Warning of possible link between Pfizer and Moderna vaccines and heart disease

The EMA’s safety committee PRAC is now recommending myocarditis and pericarditis be listed as new side effects of mRNA vaccines, and will alert healthcare professionals.

The warning follows a review of 145 cases of myocarditis and 138 cases of pericarditis in the European Economic Area among people who received the Comirnaty vaccine made by Pfizer, and 19 cases of each condition among people who received the Spikevax vaccine made by Moderna.

To put this in context, as of May 31, about 177m doses of Comirnaty and 20m doses of Spikevax had been given in the EEA.

In a statement, it said: “The PRAC has concluded that myocarditis and pericarditis can occur in very rare cases following vaccination with Comirnaty and Spikevax.” 

During its July meeting, EMA’s safety committee (#PRAC) carried out its broad range of responsibilities, which cover all aspects of the risk management of the use of medicines, including #COVID19vaccines.
Read more:https://t.co/wAokMsDSW7 pic.twitter.com/bQI6h1t9YZ

— EU Medicines Agency (@EMA_News) July 9, 2021

Inflammation of the heart muscle

Myocarditis is an inflammation of the heart muscle, and pericarditis is swelling and irritation of a thin tissue surrounding your heart.

Symptoms can vary but often include breathlessness, palpitations, and chest pain, the EMA said.

The EMA has now also advised against use of the single-shot Janssen vaccine for people with a history of capillary leak syndrome.

“The PRAC has recommended that people who have previously had capillary leak syndrome must not be vaccinated with Covid-19 Vaccine Janssen,” it said.

This follows a review of three cases of capillary leak syndrome in vaccinated people; two of these people subsequently died, including a person who had a history of this syndrome.

To put this risk in context, more than 18m doses of the Janssen vaccine had been administered worldwide to June 21.

Capillary leak syndrome

Capillary leak syndrome is a very rare, serious condition that causes fluid leakage from small blood vessels, resulting in swelling, mainly in the arms and legs; low blood pressure; thickening of the blood; and low blood levels of a blood protein called albumin.

Vaccinators and other healthcare professionals are now being advised to be aware of the symptoms of capillary leak syndrome and the risk of recurrence for former sufferers.

Also, the EMA is now adding a warning to information about the Vaxzevria vaccine made by AstraZeneca due to potential links to the very rare condition Guillain-Barre syndrome (GBS).

However, in this case, the EMA has not found conclusive evidence and the risk-benefit balance between the vaccine and Covid-19 remains “unchanged”, the EMA found.

This follows reports of suspected cases of GBS among vaccinated people.

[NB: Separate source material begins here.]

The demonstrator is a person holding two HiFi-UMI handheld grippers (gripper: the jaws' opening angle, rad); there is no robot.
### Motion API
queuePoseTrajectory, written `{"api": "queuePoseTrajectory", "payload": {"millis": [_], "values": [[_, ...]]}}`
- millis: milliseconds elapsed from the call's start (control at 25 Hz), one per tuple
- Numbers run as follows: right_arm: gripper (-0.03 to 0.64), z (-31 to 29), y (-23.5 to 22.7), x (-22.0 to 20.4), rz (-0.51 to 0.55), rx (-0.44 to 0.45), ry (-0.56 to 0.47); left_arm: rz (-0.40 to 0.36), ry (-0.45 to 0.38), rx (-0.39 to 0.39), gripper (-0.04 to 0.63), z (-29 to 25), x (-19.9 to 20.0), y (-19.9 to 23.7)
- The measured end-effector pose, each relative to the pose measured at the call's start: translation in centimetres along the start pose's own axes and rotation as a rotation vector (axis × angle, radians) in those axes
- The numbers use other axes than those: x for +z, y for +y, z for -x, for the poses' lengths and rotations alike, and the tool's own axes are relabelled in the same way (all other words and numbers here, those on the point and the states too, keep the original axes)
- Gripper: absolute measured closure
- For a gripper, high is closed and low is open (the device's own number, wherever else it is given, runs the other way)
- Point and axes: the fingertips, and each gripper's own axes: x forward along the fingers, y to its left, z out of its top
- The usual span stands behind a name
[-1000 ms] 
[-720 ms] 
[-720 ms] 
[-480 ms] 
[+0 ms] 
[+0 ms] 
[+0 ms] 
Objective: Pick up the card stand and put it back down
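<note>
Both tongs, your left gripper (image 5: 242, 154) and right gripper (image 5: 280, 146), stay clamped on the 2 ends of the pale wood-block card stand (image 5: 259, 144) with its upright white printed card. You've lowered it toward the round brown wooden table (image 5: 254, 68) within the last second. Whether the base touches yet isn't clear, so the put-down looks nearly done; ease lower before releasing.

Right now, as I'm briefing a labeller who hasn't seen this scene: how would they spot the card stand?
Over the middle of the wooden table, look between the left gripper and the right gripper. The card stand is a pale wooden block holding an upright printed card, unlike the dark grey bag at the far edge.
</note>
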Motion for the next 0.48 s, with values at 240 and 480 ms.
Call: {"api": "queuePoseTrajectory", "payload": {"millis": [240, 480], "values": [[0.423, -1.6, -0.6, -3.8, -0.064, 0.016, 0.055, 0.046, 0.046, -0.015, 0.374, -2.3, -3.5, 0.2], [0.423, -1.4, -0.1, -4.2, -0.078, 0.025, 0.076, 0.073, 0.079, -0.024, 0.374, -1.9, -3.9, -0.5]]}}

“The committee has assessed all the available evidence, including cases reported to the European database for suspected side-effects and data from the scientific literature, but at this stage the available data neither confirms nor rules out a possible association with the vaccine,” it said.

Immune system disorder

The syndrome is an immune system disorder that causes nerve inflammation and can result in pain, numbness, muscle weakness and difficulty walking.

The advice now for vaccinated people to seek medical attention if they develop: “weakness and paralysis in the extremities that can progress to the chest and face.” 

The EMA noted monitoring would continue, and  said: “GBS was identified during the marketing authorisation process as a possible adverse event requiring specific safety monitoring activities.”

AstraZenca booster trial

Meanwhile, AstraZeneca have started a trial on a booster-type vaccine for use against variants of concern including the Delta variant. Initial data is expected later this year.

About 2,250 vaccinated people in the UK, South Africa, Brazil and Poland are taking part.

Chief investigator and director of the Oxford Vaccine Group at the University of Oxford Professor Andrew J Pollard said: “Testing booster doses of existing vaccines and new variant vaccines is important to ensure we are best prepared to stay ahead of the coronavirus pandemic, should their use be needed.” 

A spokesperson for AstraZeneca in Ireland said July will see at least 490,000 doses delivered here, with some doses arriving at the end of the month for use in August. Up to Wednesday, 1.067m doses of this vaccine have been given in Ireland.

And to the same date, 3.02m doses of the Pfizer/BioNTech vaccine have been given here.

A spokesperson for Pfizer in Ireland said for July: “the weekly allocation in comparison to the weekly amounts delivered in June will be lower for all countries.

“However, the allocation amounts will ramp up each week to deliver on Pfizer’s commitments by quarter’s end.”